EXERCISE DETAILS — Within the records below, reproduce without change the lines from the line that has "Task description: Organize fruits" through the line that has "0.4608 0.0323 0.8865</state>", and only those.

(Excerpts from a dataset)
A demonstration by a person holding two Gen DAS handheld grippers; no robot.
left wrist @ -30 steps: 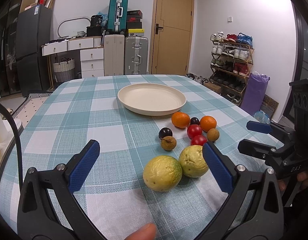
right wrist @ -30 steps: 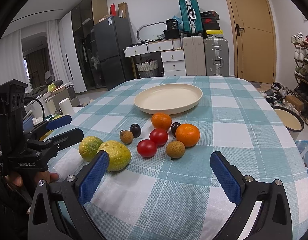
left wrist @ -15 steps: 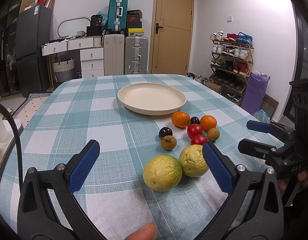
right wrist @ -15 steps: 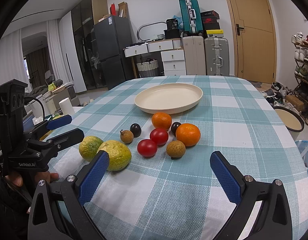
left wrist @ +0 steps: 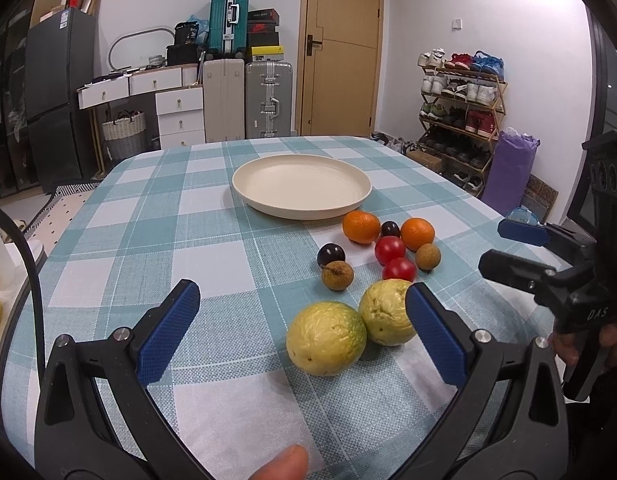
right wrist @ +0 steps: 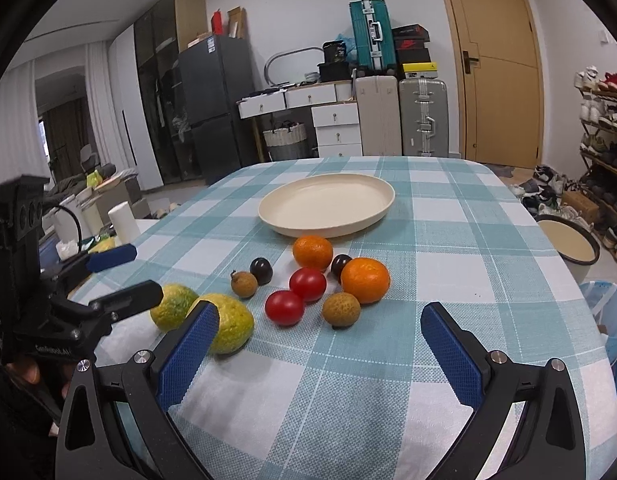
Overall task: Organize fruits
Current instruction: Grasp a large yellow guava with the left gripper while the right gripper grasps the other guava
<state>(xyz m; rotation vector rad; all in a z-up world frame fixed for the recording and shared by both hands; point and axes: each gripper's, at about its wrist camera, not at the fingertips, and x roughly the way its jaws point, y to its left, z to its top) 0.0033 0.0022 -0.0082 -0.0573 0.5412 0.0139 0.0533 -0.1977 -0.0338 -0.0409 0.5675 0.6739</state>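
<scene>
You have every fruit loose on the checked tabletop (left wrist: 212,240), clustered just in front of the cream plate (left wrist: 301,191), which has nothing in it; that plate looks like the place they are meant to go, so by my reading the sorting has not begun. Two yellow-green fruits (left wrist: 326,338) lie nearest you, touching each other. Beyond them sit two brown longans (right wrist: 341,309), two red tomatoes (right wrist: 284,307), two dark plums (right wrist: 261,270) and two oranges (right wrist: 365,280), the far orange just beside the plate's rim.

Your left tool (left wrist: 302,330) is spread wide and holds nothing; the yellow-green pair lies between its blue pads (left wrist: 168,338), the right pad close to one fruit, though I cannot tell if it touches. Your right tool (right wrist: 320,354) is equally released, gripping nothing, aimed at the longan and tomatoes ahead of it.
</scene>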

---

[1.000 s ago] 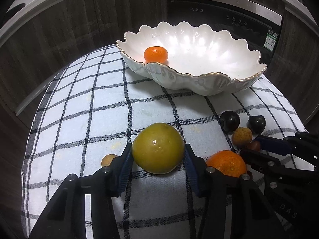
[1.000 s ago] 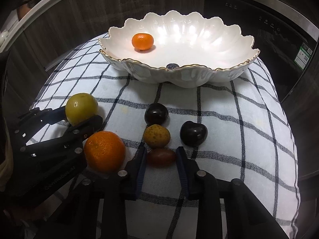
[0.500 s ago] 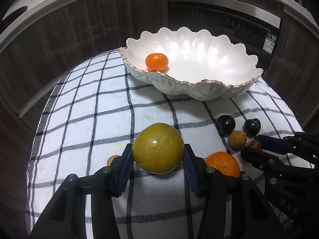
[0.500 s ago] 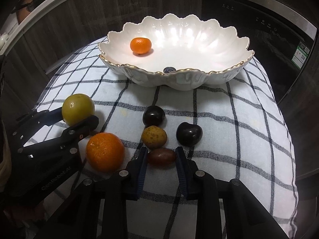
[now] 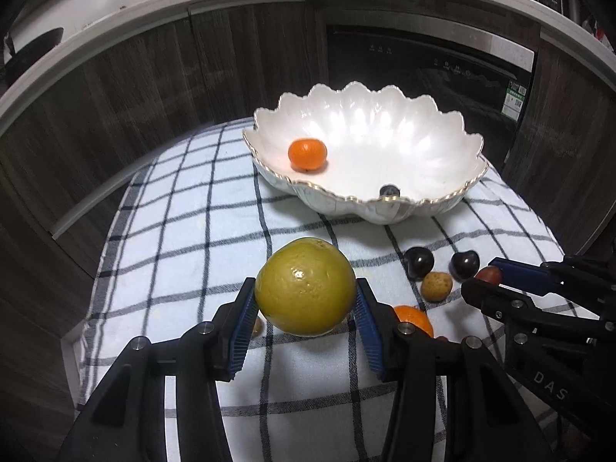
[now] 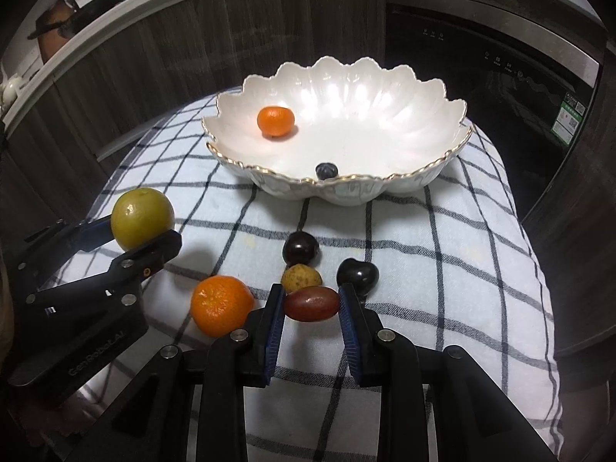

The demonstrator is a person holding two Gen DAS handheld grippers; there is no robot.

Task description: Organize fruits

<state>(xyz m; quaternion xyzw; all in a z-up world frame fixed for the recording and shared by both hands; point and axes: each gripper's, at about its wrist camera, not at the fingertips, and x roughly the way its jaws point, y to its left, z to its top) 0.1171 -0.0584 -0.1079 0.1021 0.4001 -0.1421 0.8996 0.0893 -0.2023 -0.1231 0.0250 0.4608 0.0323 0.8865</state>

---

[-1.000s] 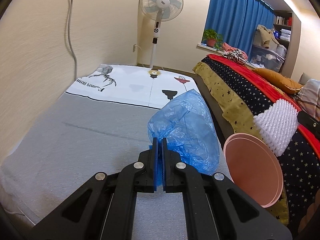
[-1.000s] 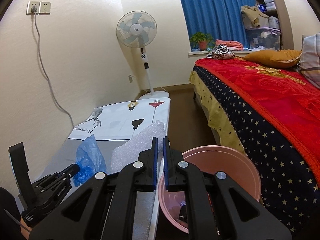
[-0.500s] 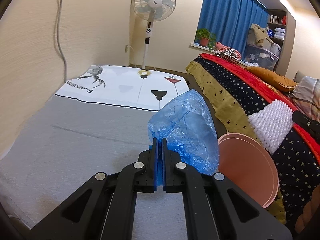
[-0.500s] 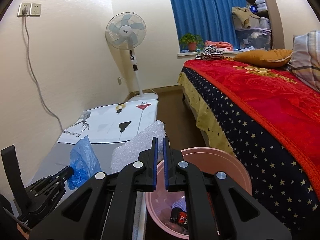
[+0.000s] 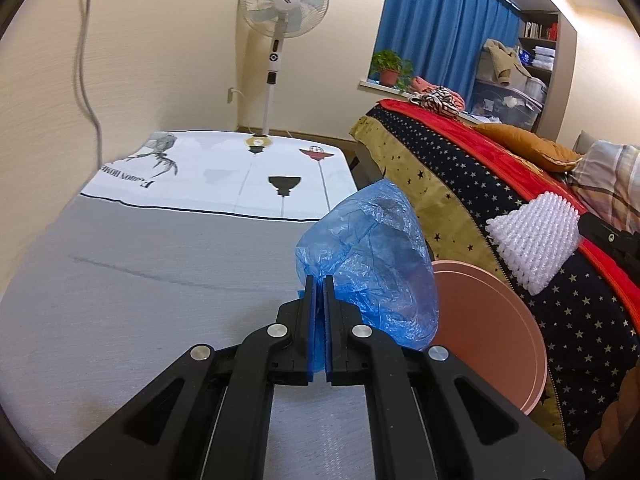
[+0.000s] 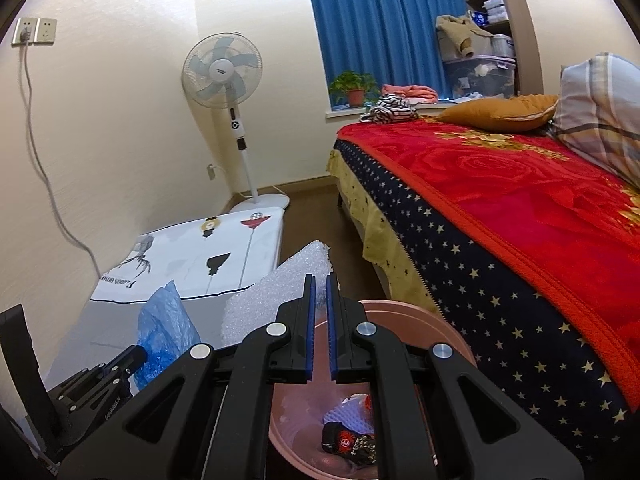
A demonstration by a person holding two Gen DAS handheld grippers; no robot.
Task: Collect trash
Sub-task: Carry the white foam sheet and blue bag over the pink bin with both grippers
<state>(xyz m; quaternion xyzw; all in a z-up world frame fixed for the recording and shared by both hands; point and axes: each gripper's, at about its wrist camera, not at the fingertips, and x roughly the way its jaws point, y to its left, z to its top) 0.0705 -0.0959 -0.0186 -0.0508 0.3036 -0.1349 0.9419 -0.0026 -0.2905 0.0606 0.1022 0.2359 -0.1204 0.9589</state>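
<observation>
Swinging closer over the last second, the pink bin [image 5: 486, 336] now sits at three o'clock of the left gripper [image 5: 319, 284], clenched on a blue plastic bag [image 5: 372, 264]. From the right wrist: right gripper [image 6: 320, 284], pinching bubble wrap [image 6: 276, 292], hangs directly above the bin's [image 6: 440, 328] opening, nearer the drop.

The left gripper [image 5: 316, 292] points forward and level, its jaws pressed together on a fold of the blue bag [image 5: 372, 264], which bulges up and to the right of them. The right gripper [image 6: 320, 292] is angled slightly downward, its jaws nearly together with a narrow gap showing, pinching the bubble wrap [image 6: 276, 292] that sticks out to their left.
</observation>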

OUTPUT —
Task description: Organize fruits

<state>(xyz m; quaternion xyzw; all in a z-up world frame fixed for the recording and shared by both hands; point and axes: each gripper's, at about its wrist camera, not at the fingertips, and x roughly the way its jaws point, y to its left, z to its top) 0.1171 -0.0584 -0.1079 0.1021 0.4001 -0.1421 0.8996 0.0893 -0.2023 -0.1231 0.0250 0.4608 0.0323 0.8865</state>

With this, the exercise has been completed.